## Task
I need every line that includes the word "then" copied from the material.

═══ Material for this task ═══

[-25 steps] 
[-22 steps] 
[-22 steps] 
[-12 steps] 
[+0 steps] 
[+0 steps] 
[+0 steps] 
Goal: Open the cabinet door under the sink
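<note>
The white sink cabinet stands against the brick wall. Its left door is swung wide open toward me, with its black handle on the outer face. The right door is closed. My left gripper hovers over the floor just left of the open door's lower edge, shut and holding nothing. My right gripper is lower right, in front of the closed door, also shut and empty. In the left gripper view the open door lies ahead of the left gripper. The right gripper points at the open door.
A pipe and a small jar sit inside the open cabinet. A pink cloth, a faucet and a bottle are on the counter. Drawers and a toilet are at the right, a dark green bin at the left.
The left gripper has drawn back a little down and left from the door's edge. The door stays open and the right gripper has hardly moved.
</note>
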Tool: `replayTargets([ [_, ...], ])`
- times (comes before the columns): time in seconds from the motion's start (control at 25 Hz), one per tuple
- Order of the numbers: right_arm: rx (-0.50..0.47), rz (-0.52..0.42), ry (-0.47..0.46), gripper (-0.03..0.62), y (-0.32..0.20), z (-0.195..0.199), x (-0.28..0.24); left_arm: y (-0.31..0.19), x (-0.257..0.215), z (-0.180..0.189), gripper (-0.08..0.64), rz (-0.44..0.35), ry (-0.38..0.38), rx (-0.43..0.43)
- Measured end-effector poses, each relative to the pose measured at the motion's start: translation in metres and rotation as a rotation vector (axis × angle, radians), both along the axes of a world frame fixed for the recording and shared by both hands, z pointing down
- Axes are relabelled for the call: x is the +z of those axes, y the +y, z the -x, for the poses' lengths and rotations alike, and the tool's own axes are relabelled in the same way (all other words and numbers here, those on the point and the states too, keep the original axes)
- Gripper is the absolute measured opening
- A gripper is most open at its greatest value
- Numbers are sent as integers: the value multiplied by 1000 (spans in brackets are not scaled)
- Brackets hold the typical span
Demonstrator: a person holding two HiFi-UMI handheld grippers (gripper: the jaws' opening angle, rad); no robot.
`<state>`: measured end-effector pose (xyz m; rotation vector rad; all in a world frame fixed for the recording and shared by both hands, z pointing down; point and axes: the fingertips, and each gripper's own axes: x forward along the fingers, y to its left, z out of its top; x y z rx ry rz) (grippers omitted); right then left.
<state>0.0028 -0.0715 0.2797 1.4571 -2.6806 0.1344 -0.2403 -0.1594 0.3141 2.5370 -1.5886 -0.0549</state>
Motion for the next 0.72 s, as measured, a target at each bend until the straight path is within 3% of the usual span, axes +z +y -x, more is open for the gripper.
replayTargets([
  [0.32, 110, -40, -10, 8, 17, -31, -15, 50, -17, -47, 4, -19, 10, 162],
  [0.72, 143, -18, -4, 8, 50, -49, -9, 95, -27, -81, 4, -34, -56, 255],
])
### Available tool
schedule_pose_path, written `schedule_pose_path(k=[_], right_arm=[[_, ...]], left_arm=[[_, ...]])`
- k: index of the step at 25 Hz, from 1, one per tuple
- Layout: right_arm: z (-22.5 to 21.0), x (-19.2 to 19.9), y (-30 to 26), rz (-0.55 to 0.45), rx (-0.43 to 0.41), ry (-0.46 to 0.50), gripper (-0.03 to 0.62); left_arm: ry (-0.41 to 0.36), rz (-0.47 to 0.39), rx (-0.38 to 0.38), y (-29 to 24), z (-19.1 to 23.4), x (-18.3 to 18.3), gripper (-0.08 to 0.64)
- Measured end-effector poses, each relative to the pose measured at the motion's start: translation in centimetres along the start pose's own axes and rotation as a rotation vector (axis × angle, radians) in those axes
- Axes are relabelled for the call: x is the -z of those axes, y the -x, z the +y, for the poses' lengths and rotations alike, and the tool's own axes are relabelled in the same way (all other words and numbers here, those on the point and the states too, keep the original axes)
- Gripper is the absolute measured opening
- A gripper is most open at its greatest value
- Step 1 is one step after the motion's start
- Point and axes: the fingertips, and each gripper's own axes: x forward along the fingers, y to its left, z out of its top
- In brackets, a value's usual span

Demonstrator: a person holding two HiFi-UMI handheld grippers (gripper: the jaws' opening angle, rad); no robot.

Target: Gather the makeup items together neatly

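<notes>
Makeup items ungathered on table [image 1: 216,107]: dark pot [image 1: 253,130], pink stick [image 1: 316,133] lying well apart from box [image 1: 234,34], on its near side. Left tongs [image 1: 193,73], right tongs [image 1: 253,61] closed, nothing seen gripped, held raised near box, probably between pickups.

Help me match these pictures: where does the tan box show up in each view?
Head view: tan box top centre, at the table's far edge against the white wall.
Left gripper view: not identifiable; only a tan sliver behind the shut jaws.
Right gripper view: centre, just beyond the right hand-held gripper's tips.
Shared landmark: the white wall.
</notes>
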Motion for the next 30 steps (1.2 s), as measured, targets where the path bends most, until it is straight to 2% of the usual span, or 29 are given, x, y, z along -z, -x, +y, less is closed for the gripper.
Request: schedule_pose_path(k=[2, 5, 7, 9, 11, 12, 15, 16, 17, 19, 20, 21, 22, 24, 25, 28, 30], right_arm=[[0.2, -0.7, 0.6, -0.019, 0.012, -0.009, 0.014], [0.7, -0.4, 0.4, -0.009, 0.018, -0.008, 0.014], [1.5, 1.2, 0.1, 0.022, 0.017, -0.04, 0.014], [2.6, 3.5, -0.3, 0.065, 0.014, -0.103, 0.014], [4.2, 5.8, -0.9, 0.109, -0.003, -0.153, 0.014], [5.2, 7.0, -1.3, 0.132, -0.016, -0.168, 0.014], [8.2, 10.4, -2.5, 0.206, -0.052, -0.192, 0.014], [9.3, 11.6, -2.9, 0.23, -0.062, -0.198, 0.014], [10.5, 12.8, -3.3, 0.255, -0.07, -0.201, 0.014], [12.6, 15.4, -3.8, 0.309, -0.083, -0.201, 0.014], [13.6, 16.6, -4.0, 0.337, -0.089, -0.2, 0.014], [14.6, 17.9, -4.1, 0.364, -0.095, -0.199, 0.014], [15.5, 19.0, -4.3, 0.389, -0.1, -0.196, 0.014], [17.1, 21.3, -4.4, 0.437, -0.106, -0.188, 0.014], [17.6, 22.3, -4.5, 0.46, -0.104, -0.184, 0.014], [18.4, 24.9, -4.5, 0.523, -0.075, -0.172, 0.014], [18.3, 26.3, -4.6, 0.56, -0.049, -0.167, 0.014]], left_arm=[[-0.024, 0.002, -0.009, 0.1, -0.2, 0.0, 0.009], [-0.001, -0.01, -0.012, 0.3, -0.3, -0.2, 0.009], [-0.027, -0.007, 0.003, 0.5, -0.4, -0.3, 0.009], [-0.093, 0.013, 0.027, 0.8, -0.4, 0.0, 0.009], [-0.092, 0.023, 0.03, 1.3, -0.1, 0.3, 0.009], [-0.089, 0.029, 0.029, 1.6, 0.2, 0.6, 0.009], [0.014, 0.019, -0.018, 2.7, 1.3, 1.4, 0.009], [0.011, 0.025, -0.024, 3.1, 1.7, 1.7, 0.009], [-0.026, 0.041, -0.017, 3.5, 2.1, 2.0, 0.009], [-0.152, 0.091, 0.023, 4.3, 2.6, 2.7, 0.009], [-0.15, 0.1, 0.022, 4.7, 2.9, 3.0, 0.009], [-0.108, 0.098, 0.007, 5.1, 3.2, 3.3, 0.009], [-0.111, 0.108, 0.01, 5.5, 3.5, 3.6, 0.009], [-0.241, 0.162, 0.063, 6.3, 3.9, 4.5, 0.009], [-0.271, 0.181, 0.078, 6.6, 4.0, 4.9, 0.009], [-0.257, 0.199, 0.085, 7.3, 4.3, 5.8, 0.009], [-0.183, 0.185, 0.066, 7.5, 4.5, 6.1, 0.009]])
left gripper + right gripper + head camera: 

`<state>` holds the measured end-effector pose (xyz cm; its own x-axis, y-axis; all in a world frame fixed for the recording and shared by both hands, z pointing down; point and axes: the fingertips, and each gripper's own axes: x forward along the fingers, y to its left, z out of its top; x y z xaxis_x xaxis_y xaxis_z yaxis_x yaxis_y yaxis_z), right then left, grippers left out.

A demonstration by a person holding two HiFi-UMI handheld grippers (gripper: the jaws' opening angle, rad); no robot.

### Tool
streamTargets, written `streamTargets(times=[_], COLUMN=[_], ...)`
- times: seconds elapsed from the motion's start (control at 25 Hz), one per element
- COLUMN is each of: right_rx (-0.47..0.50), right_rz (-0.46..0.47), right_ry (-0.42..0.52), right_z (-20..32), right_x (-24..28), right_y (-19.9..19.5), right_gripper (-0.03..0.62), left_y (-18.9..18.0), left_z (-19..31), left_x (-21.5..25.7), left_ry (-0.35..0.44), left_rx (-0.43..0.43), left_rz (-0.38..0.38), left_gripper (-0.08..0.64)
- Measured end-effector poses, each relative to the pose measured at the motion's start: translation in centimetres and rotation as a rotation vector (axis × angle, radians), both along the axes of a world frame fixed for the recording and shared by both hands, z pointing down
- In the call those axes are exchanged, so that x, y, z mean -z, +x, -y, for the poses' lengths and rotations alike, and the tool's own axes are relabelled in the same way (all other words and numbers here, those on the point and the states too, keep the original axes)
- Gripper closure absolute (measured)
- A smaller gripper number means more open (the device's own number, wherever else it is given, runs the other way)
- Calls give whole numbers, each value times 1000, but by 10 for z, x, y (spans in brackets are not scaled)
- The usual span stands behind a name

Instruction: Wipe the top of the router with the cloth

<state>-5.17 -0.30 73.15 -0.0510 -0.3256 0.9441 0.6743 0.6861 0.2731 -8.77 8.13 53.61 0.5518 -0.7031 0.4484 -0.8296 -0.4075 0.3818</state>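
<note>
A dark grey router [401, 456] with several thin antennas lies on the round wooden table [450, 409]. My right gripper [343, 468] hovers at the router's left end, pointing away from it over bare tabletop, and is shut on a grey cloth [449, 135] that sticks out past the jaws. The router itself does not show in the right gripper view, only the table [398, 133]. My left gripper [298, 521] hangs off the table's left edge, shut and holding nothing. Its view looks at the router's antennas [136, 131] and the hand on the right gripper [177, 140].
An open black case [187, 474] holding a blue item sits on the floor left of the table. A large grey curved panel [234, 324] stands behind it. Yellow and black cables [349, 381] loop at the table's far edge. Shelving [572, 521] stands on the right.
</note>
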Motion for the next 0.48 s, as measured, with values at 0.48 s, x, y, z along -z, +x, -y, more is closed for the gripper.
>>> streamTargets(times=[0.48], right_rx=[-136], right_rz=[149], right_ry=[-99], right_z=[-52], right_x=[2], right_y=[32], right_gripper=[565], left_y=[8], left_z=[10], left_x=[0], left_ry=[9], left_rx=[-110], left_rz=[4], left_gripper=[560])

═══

## Expected answer
`<state>`: measured end-effector pose (xyz m; rotation vector rad; all in a world frame fixed for the recording and shared by both hands, z pointing down; point and axes: the fingertips, and each gripper's own axes: x forward along the fingers, y to its left, z out of its top; x y z rx ry rz) (grippers omitted); right then left.
`<state>` holds the measured end-effector pose (xyz cm; its own x-axis, y-axis; all in a world frame fixed for the recording and shared by both hands, z pointing down; point and axes: the fingertips, and each gripper's own axes: x forward along the fingers, y to its left, z out of its top; x y z xaxis_x xaxis_y xaxis_z yaxis_x yaxis_y yaxis_z), right then left, grippers left out.

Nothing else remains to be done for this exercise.